Restate all the data word for word, leaving nothing out.

※

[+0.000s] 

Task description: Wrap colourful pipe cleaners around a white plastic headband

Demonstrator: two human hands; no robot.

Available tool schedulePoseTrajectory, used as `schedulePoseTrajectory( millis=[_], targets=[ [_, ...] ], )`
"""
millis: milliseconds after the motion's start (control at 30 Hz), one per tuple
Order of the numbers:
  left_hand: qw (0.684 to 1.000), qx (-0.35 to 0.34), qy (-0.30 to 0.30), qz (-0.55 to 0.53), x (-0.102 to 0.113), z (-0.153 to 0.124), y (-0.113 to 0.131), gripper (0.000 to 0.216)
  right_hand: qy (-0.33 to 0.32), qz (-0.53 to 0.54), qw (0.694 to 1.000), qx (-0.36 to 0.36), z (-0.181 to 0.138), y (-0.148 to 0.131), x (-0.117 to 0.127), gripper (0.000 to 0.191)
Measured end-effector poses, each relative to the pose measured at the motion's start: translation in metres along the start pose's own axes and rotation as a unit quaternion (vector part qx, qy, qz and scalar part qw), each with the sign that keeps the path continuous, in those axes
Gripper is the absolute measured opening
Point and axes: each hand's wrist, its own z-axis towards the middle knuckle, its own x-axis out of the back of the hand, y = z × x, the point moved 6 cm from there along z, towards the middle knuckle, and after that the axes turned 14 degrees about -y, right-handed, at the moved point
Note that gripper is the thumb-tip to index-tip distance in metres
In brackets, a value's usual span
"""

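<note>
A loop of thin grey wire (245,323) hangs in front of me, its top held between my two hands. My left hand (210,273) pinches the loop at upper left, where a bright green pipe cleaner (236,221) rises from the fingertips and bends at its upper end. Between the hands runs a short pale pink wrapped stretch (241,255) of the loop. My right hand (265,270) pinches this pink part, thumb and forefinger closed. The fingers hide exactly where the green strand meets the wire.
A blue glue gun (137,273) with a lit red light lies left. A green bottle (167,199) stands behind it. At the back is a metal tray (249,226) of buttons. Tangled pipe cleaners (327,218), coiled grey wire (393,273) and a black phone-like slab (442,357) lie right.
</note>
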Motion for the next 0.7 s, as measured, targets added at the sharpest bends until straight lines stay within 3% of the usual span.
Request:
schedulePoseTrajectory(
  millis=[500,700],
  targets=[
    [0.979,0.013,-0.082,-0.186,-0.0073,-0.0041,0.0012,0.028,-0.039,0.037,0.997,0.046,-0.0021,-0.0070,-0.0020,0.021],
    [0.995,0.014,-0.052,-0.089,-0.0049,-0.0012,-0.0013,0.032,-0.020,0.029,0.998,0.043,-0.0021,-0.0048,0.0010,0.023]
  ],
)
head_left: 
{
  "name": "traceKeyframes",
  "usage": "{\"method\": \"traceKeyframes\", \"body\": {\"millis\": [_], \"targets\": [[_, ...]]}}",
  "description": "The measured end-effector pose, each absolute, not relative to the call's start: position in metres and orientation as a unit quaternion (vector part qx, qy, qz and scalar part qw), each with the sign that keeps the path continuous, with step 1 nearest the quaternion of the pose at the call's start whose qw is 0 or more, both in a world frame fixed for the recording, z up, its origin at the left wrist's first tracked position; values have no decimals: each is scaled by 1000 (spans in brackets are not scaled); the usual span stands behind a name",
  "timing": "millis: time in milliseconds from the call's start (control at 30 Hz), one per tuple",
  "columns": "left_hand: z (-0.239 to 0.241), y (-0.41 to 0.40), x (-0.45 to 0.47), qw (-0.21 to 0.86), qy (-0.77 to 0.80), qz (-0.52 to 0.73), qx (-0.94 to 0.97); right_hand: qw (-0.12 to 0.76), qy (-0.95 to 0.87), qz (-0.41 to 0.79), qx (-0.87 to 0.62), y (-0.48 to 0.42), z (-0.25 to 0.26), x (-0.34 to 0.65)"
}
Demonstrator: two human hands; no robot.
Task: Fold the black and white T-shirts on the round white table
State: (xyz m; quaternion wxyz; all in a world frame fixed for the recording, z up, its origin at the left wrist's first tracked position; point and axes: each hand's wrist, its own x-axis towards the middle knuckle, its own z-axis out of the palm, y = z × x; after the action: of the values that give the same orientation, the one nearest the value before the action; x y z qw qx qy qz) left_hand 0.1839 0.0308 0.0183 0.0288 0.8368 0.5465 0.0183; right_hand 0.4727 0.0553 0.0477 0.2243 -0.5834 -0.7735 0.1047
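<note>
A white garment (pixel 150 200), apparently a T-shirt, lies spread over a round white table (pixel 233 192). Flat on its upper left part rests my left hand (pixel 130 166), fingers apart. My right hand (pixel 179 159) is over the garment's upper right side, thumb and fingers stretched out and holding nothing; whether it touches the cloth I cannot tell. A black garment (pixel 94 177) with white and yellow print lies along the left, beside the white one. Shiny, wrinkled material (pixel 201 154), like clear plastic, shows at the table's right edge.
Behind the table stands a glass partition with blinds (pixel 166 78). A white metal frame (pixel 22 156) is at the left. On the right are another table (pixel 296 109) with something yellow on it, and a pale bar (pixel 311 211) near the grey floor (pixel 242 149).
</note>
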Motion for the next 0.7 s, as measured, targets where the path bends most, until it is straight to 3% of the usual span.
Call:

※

**Reply:**
[+0.000s] 

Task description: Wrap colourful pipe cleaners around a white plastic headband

Demonstrator: two human hands; no robot.

Available tool schedulePoseTrajectory, used as `schedulePoseTrajectory( millis=[_], targets=[ [_, ...] ], )`
"""
millis: milliseconds after the motion's start (control at 30 Hz), one per tuple
Order of the numbers:
  left_hand: qw (0.684 to 1.000), qx (-0.35 to 0.34), qy (-0.30 to 0.30), qz (-0.55 to 0.53), x (-0.102 to 0.113), z (-0.153 to 0.124), y (-0.113 to 0.131), gripper (0.000 to 0.216)
  right_hand: qy (-0.33 to 0.32), qz (-0.53 to 0.54), qw (0.694 to 1.000), qx (-0.36 to 0.36), z (-0.181 to 0.138), y (-0.148 to 0.131), x (-0.117 to 0.127), gripper (0.000 to 0.191)
Measured end-effector poses, each relative to the pose measured at the motion's start: translation in metres along the start pose's own axes and rotation as a unit quaternion (vector part qx, qy, qz and scalar part qw), each with the sign that keeps the path continuous, in those axes
Gripper is the absolute measured opening
Point and axes: each hand's wrist, its own z-axis towards the middle knuckle, its own x-axis out of the back of the hand, y = z × x, the point moved 6 cm from there along z, towards the middle knuckle, and after that the axes turned 14 degrees about -y, right-handed, at the moved point
Note that gripper is the thumb-tip to index-tip distance in metres
In brackets, a value's usual span
"""

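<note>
A loop of thin grey wire (245,323) hangs in front of me, its top held between my two hands. My left hand (210,273) pinches the loop at upper left, where a bright green pipe cleaner (236,221) rises from the fingertips and bends at its upper end. Between the hands runs a short pale pink wrapped stretch (241,255) of the loop. My right hand (265,270) pinches this pink part, thumb and forefinger closed. The fingers hide exactly where the green strand meets the wire.
A blue glue gun (137,273) with a lit red light lies left. A green bottle (167,199) stands behind it. At the back is a metal tray (249,226) of buttons. Tangled pipe cleaners (327,218), coiled grey wire (393,273) and a black phone-like slab (442,357) lie right.
</note>
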Motion for the next 0.7 s, as measured, targets added at the sharpest bends until straight lines stay within 3% of the usual span.
Request:
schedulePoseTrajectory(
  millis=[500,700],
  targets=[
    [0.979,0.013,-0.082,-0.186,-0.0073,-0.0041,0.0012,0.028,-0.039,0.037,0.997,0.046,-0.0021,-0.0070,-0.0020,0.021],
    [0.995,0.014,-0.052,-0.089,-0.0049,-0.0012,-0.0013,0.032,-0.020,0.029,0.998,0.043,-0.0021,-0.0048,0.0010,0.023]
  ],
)
head_left: 
{
  "name": "traceKeyframes",
  "usage": "{\"method\": \"traceKeyframes\", \"body\": {\"millis\": [_], \"targets\": [[_, ...]]}}",
  "description": "The measured end-effector pose, each absolute, not relative to the call's start: position in metres and orientation as a unit quaternion (vector part qx, qy, qz and scalar part qw), each with the sign that keeps the path continuous, with step 1 nearest the quaternion of the pose at the call's start whose qw is 0 or more, both in a world frame fixed for the recording, z up, its origin at the left wrist's first tracked position; values have no decimals: each is scaled by 1000 (spans in brackets are not scaled); the usual span stands behind a name",
  "timing": "millis: time in milliseconds from the call's start (control at 30 Hz), one per tuple",
  "columns": "left_hand: z (-0.239 to 0.241), y (-0.41 to 0.40), x (-0.45 to 0.47), qw (-0.21 to 0.86), qy (-0.77 to 0.80), qz (-0.52 to 0.73), qx (-0.94 to 0.97); right_hand: qw (-0.12 to 0.76), qy (-0.95 to 0.87), qz (-0.41 to 0.79), qx (-0.87 to 0.62), y (-0.48 to 0.42), z (-0.25 to 0.26), x (-0.34 to 0.65)"
}
Demonstrator: two human hands; no robot.
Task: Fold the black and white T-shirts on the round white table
State: (xyz m; quaternion wxyz; all in a world frame fixed for the recording, z up, its origin at the left wrist's first tracked position; point and axes: each hand's wrist, its own x-axis towards the middle knuckle, its own z-axis out of the palm, y = z × x; after the action: of the values that give the same orientation, the one nearest the value before the action; x y z qw qx qy qz) left_hand 0.1839 0.0308 0.0183 0.0288 0.8368 0.5465 0.0183; right_hand 0.4727 0.0553 0.0477 0.2243 -0.5834 -0.7735 0.1047
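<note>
A white garment (pixel 150 200), apparently a T-shirt, lies spread over a round white table (pixel 233 192). Flat on its upper left part rests my left hand (pixel 130 166), fingers apart. My right hand (pixel 179 159) is over the garment's upper right side, thumb and fingers stretched out and holding nothing; whether it touches the cloth I cannot tell. A black garment (pixel 94 177) with white and yellow print lies along the left, beside the white one. Shiny, wrinkled material (pixel 201 154), like clear plastic, shows at the table's right edge.
Behind the table stands a glass partition with blinds (pixel 166 78). A white metal frame (pixel 22 156) is at the left. On the right are another table (pixel 296 109) with something yellow on it, and a pale bar (pixel 311 211) near the grey floor (pixel 242 149).
</note>
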Motion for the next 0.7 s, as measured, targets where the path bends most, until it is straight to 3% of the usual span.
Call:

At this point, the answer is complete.